After she calmed down and stopped crying, she accused me of cheating on her. I had expected the accusation at some point. Without divulging the whole truth, I had admitted that there was someone else I had feelings for, causing another explosion of temper and tears.

Without saying anything else, I’d grabbed a large weekend bag and had begun to pack my clothes. I couldn’t handle being screamed at, even though I knew the breakup was my fault. Mel followed me round the flat, watching me shove my things into the bag. When I’d finished, I turned to see her looking at me with red-rimmed eyes and flushed cheeks. I’d caused that, and wasn’t proud of it. My admission, partial though it was, had lightened the weight that had been bearing down on me. The silence between us said far more than any words I could have uttered, and I was left with no choice but to walk out into the early evening air without a single glance behind me.

Since then, I’d been staying with Paul, fielding calls from Mel which ranged from begging to cursing me to Hades and back. Messages were sent via text, instant messaging, or posted to my social media profiles for the entire world to see. I had tried so many times to explain to her that we were better off apart, but ninety percent of the time, she wouldn’t listen and asked me to move back in. I ended up turning my phone off and didn’t go online for a while, with the hope things would calm down. Then, I got sucked into work with the sudden news that redundancies were being made across the entire company.

Having barely been in contact with anyone, I ventured online, deleting messages from Mel without reading them. There weren't as many as I had expected—she seemed to be losing steam on that front. I did want to speak to her to let her know none of the break up was her fault. Make it clear that it was a simple matter of neither of us being the ‘right person’ for each other. But I knew the moment I contacted her, I would only make the situation worse.

Instead, here I was, phoning the ex I had never been able to forget, and whom I’d fucked in an alleyway in London.

 

:: ::

 

“Hey, stranger.”
Her voice sounded happy, but there seemed to be an underlying tension there. Frustration, maybe, or something else.
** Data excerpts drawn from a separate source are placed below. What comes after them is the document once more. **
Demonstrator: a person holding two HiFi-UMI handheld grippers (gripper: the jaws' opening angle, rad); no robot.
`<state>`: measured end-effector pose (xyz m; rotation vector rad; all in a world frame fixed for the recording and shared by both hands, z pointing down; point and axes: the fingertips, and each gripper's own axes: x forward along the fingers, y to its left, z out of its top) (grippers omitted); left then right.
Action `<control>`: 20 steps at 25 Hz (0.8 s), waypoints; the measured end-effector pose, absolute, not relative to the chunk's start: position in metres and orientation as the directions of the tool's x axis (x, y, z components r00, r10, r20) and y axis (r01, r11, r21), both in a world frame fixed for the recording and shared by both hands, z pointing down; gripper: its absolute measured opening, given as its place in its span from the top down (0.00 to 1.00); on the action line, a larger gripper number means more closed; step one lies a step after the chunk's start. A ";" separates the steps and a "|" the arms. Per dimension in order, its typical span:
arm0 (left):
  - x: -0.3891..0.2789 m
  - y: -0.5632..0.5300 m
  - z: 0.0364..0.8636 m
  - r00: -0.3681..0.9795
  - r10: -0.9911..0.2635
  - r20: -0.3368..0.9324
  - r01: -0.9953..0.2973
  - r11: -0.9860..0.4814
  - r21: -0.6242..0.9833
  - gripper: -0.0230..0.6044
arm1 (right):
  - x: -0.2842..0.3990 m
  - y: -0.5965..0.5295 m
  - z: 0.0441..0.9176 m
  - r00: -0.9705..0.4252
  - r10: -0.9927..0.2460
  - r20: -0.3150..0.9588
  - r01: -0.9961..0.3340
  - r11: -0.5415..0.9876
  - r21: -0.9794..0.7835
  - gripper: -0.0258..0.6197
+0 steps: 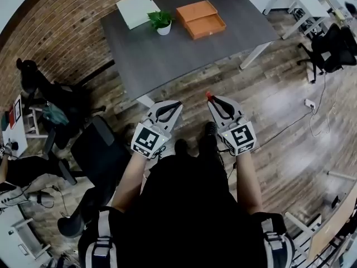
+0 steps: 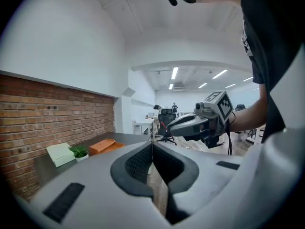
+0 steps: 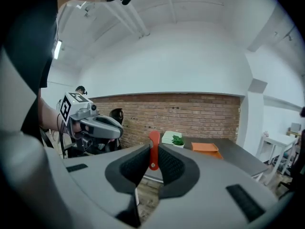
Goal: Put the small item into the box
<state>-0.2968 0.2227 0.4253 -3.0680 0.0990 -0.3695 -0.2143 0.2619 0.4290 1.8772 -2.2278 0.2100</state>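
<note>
One small red item (image 3: 153, 149) clamped in right hand-held gripper (image 1: 211, 100), left hand-held gripper (image 2: 152, 146) jaws together, empty

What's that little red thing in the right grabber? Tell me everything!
The small red item is a slim, flat strip with rounded ends and a tiny pale dot near its lower end; it looks like plastic. It stands upright, pinched between the right gripper's dark ribbed pads, its top poking above them. Only the pads touch it. It hangs over the wooden floor.
</note>
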 end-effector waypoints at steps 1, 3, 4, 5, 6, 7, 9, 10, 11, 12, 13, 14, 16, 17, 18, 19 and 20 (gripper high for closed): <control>-0.299 0.224 0.424 0.971 -0.067 0.230 -0.055 -0.997 -0.060 0.93 | -0.217 0.263 0.429 -0.160 -0.953 0.258 -0.984 0.175 0.035 0.86; -0.302 0.227 0.420 0.974 -0.064 0.218 -0.050 -0.996 -0.068 0.93 | -0.224 0.264 0.426 -0.169 -0.952 0.256 -0.982 0.185 0.037 0.86; -0.304 0.228 0.419 0.975 -0.064 0.214 -0.050 -0.996 -0.071 0.93 | -0.228 0.264 0.425 -0.175 -0.951 0.256 -0.981 0.191 0.038 0.86; -0.307 0.228 0.418 0.975 -0.065 0.215 -0.051 -0.996 -0.071 0.93 | -0.231 0.264 0.424 -0.180 -0.949 0.258 -0.980 0.197 0.041 0.86; -0.309 0.227 0.418 0.974 -0.068 0.217 -0.054 -0.996 -0.070 0.93 | -0.234 0.263 0.424 -0.184 -0.948 0.259 -0.978 0.203 0.046 0.86; -0.311 0.226 0.418 0.973 -0.071 0.218 -0.057 -0.996 -0.069 0.93 | -0.236 0.261 0.426 -0.186 -0.947 0.262 -0.977 0.208 0.056 0.86; -0.313 0.222 0.417 0.973 -0.078 0.217 -0.065 -0.996 -0.067 0.93 | -0.236 0.258 0.430 -0.185 -0.943 0.276 -0.974 0.214 0.079 0.86; -0.313 0.220 0.417 0.973 -0.081 0.217 -0.068 -0.995 -0.066 0.93 | -0.236 0.257 0.431 -0.183 -0.942 0.283 -0.973 0.215 0.086 0.86; -0.312 0.219 0.417 0.973 -0.083 0.218 -0.070 -0.995 -0.066 0.93 | -0.235 0.256 0.431 -0.183 -0.940 0.287 -0.972 0.217 0.089 0.86; -0.310 0.218 0.418 0.972 -0.084 0.217 -0.071 -0.995 -0.065 0.93 | -0.233 0.256 0.431 -0.183 -0.939 0.290 -0.972 0.218 0.091 0.86; -0.307 0.218 0.418 0.973 -0.086 0.215 -0.073 -0.995 -0.064 0.93 | -0.231 0.256 0.432 -0.183 -0.938 0.294 -0.972 0.218 0.091 0.86; -0.303 0.217 0.419 0.973 -0.087 0.212 -0.075 -0.995 -0.062 0.93 | -0.226 0.256 0.434 -0.181 -0.937 0.300 -0.972 0.217 0.092 0.86; -0.294 0.217 0.420 0.973 -0.089 0.215 -0.077 -0.995 -0.061 0.93 | -0.215 0.257 0.439 -0.179 -0.935 0.308 -0.972 0.217 0.094 0.86; -0.289 0.217 0.421 0.971 -0.089 0.221 -0.078 -0.995 -0.060 0.93 | -0.210 0.257 0.440 -0.180 -0.934 0.310 -0.971 0.218 0.093 0.86; -0.283 0.217 0.422 0.970 -0.090 0.226 -0.078 -0.995 -0.060 0.93 | -0.205 0.257 0.442 -0.183 -0.932 0.312 -0.971 0.222 0.093 0.86; -0.277 0.217 0.422 0.969 -0.090 0.230 -0.078 -0.995 -0.060 0.93 | -0.199 0.258 0.444 -0.186 -0.931 0.315 -0.970 0.226 0.093 0.86; -0.270 0.217 0.423 0.968 -0.091 0.233 -0.079 -0.995 -0.061 0.93 | -0.193 0.258 0.445 -0.192 -0.929 0.317 -0.969 0.231 0.088 0.86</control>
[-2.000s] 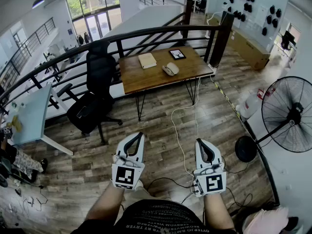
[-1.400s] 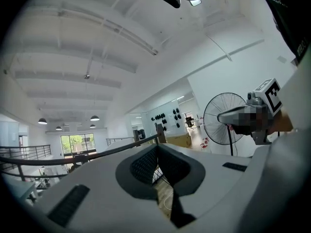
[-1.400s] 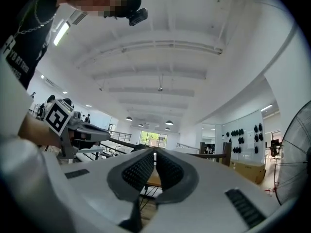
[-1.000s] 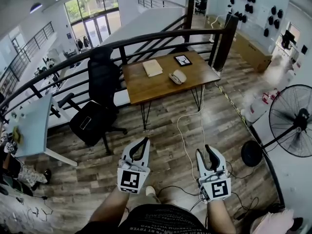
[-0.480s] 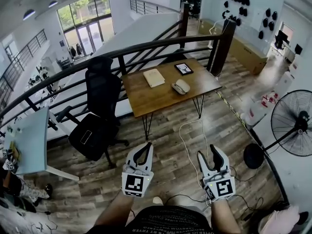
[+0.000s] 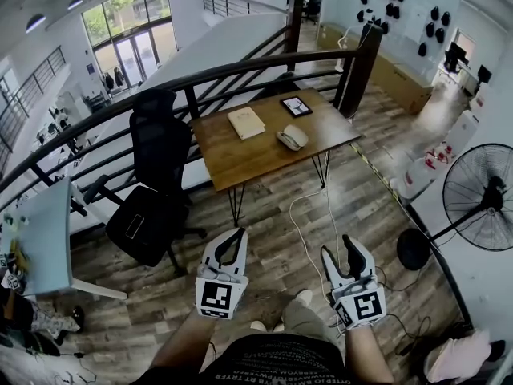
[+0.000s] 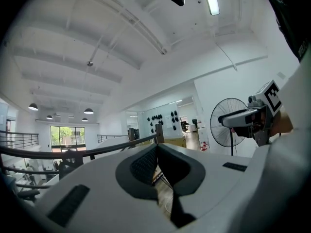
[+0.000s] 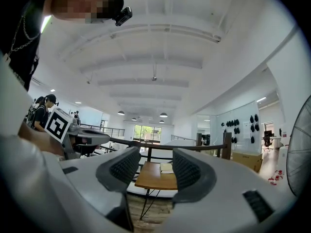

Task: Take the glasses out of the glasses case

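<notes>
A pale oval glasses case (image 6: 292, 137) lies shut on the wooden table (image 6: 240, 155), far ahead of both grippers. Next to it are a beige notebook (image 6: 246, 122) and a dark tablet (image 6: 296, 106). My left gripper (image 6: 239, 235) is held level over the wood floor, jaws shut and empty; its tips meet in the left gripper view (image 7: 156, 149). My right gripper (image 6: 338, 247) is level beside it, its jaws opening with nothing between them. The right gripper view (image 8: 155, 161) frames the table (image 8: 155, 177) and notebook (image 8: 166, 168) through that gap.
A black office chair (image 6: 156, 191) stands left of the table, with a black railing (image 6: 240, 58) behind. A standing fan (image 6: 481, 195) is at the right. A white cable (image 6: 309, 215) runs across the floor from the table. A light desk (image 6: 40, 223) is at the far left.
The person has walked toward the table, carrying both grippers forward. The right gripper's jaws have spread apart. The left gripper's jaws stay shut.
</notes>
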### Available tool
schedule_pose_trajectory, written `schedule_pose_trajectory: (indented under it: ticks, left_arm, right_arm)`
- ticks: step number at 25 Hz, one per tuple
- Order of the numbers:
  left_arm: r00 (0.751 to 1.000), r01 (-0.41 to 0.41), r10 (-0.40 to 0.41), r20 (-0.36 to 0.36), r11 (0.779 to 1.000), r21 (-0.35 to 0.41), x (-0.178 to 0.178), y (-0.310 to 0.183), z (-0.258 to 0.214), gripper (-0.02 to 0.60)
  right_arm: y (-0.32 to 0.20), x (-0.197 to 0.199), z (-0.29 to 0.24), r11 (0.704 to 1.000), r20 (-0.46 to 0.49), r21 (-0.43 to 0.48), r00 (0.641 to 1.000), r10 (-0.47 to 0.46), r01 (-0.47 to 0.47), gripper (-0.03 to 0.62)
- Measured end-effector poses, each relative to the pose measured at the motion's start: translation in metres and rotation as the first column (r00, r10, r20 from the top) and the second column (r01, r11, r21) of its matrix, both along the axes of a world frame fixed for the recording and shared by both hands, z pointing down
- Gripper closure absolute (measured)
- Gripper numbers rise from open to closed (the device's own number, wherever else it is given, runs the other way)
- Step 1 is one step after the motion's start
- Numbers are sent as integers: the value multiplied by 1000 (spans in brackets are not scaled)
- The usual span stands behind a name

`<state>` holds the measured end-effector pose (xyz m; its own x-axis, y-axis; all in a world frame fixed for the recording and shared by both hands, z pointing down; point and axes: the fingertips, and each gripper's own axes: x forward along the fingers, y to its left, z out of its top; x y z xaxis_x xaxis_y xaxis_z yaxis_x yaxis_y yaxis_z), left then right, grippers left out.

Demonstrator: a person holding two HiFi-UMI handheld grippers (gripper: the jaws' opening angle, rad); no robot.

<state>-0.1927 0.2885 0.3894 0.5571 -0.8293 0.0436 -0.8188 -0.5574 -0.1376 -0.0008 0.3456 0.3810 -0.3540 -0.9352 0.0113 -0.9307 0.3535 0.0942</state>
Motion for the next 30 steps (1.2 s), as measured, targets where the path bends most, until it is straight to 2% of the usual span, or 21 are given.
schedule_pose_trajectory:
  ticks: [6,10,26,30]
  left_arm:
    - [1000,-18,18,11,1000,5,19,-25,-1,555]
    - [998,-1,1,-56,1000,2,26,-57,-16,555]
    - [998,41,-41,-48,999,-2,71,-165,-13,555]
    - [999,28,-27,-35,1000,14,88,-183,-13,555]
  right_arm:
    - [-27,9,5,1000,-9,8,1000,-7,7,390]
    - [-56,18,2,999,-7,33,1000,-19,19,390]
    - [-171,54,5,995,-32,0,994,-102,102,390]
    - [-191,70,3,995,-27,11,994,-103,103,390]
“Hi.” Now that I had her on the phone, I wasn’t sure what to say.

“How’s things?”
she asked whilst I fumbled around to find the right words. “Sorry to hear about the job. Redundancy’s a pain in the arse.”

“No need to apologise, these things happen. I could have done without, but there’s not a lot I can do about it now.” I paced around my room, feeling more and more like my teenage self, tongue-tied and trying to talk to a pretty girl. “Anyway, that wasn’t why I phoned.”

“Oh?”

“No, I wanted to let you know I haven’t been ignoring you. Well, not you in particular, more like the world as a whole. I needed a complete break for a while.”

“What’s happened?”
As ever when she asked me a question, she sounded interested in my actual response rather than just asking to be polite.

In the background there was the sound of a kettle being filled and then cups clattering around. I could have murdered a cup of tea, but Paul had used all the milk and I couldn’t be arsed to walk down to the local shop.

“I’m assuming it’s not just the job thing.”

“No, that was the icing on an already unsteady cake.” How I wished she was next to me when I sat on my bed, not for sex—well, for more than just sex. More than anything, I needed someone to talk to without being paranoid about being judged in some way.